26 aprile 2024
Aggiornato 00:00
Sex toys e privacy

Il vibratore smart ficca il naso nei dati personali sensibili. Una donna sporge denuncia

Un sex toys evoluto, o intelligente, ma che è un ficcanaso. Una donna ha intentato una causa all’azienda produttrice di un vibratore ‘smart’ che utilizza una App da smartphone per la gestione del piacere. Solo che in questo modo si veniva a sapere tutto sull’uso da parte della donna.
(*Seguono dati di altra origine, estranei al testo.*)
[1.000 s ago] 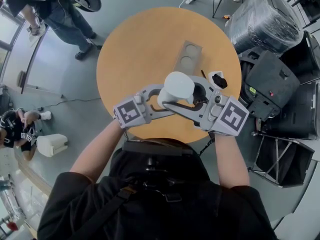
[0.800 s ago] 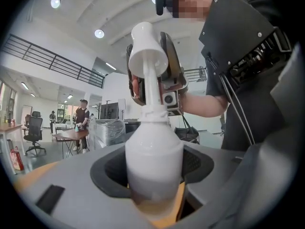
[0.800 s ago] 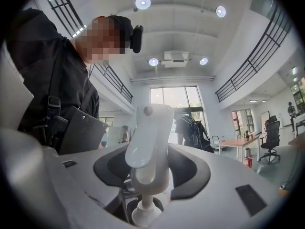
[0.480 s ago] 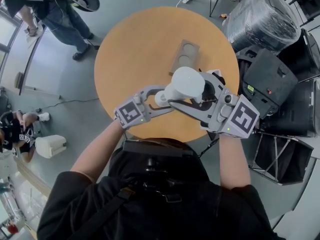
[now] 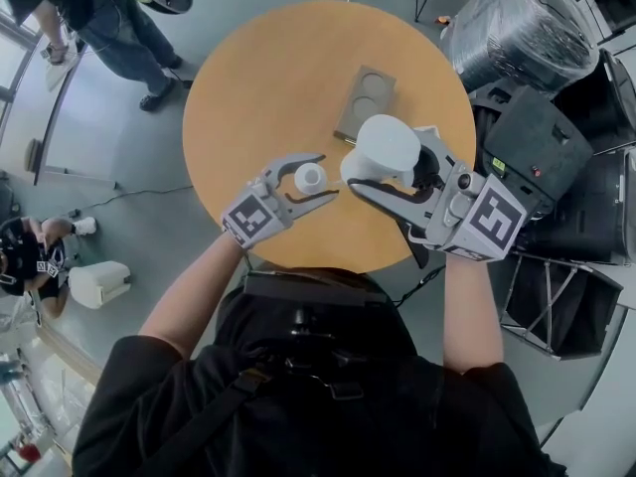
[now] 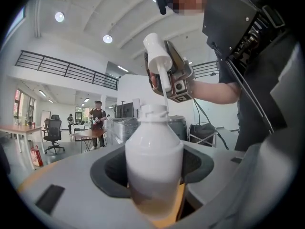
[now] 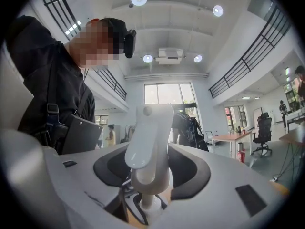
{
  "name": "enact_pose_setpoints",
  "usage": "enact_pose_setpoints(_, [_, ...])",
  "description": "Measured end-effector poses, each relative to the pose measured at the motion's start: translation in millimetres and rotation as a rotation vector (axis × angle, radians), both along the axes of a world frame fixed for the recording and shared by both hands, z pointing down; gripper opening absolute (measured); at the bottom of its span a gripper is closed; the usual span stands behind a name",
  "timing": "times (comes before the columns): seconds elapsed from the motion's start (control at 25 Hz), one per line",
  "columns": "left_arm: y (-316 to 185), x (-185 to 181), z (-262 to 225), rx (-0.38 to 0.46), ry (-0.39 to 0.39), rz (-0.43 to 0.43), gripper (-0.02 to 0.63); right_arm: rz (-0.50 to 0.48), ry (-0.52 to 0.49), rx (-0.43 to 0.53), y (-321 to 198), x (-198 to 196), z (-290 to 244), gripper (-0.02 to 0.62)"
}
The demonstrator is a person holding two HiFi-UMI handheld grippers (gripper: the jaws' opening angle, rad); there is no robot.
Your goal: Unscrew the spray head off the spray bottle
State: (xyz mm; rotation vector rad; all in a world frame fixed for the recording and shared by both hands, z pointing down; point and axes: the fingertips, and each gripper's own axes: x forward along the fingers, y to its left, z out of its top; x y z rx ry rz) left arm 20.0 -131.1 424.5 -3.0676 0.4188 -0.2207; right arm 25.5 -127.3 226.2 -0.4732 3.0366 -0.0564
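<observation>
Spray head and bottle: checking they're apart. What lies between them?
Left gripper view: only the thin dip tube runs from the spray head down to the bottle mouth. Whether its tip is out, I cannot tell.

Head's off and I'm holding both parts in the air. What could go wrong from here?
1. The spray bottle in the left gripper now has an open neck. If it tilts, anything inside could spill onto the table.
2. The dip tube hangs bare under the spray head in the right gripper. It could drip or catch on the bottle.
</observation>
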Motion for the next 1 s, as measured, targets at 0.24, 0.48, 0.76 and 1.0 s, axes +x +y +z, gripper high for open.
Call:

NEW YORK - La rivoluzione tecnologica ha coinvolto anche i sex toys, i giocattoli erotici indirizzati in particolare al piacere femminile. E’ il caso di un vibratore smart (intelligente) che si collega a una App per smartphone che ne permette di controllare il movimento anche a distanza – magari da parte del proprio partner – e altre funzioni come per esempio la videochat. Solo che proprio attraverso l’App ‘We-Connect’, il sex toy diventa un ficcanaso e l’azienda produttrice si fa i fatti della persona che lo usa: in questo caso una donna dell’Illinois, che ha poi denunciato la canadese Standard Innovation.

Dati personali
La scelta di utilizzare un vibratore per il piacere personale dovrebbe essere appunto un fatto personale. Anche perché quando si tratta di sessualità i dati sono considerati sensibili. Eppure, attraverso l’App We-Connet in dotazione con il vibratore ‘We-Vibe Rave’, l’azienda produttrice poteva sapere a che orario si utilizzava il sex toy, quanto duravano le sessioni, l’intensità della vibrazione e altro ancora. Ecco perché, una volta accortasi, la donna ha denunciato il fatto.

Violazione della privacy
Secondo lo studio legale Edelson che sta gestendo la causa, tramite We-Connect la Standard Innovation riesce a ottenere ogni singolo dettaglio sull’utilizzo del sex toy da parte dell’acquirente senza fornire informazioni o avvisi in merito, riporta il Chicago Tribune. «E’ uno dei casi di violazione della privacy più incredibili con cui abbiamo mai avuto a che fare», ha spiegato al quotidiano Usa Eve-Lynn Rapp, uno degli avvocati che sta lavorando al caso. Lo studio Edelson, nel frattempo sta pensando di trasformarlo in una class action, sostenendo che sono «decine di migliaia» i casi analoghi.

Cosa dice l’azienda
Il portavoce di Standard Innovation, Denny Alexander, ha dichiarato di non aver ancora ricevuto la documentazione legale. Ha tuttavia promesso che «esaminerà in maniera approfondita» il fascicolo, non appena lo avrà sottomano. «Raccogliamo alcuni dati limitati per poter migliorare i nostri prodotti e per ragioni di diagnostica – ha spiegato Alexander – come pratica, usiamo questi dati in maniera aggregata e non identificabile».

Cosa dicono gli avvocati
Lo studio legale Edelson non è d’accordo, e ritiene invece che i dati raccolti permettono di risalire a ogni singolo utente, dato che in fase di registrazione è richiesto un indirizzo email da abbinare al profilo con cui si accede all’applicazione We-Connect. Insomma, anche nell’intimità c’è chi ci spia.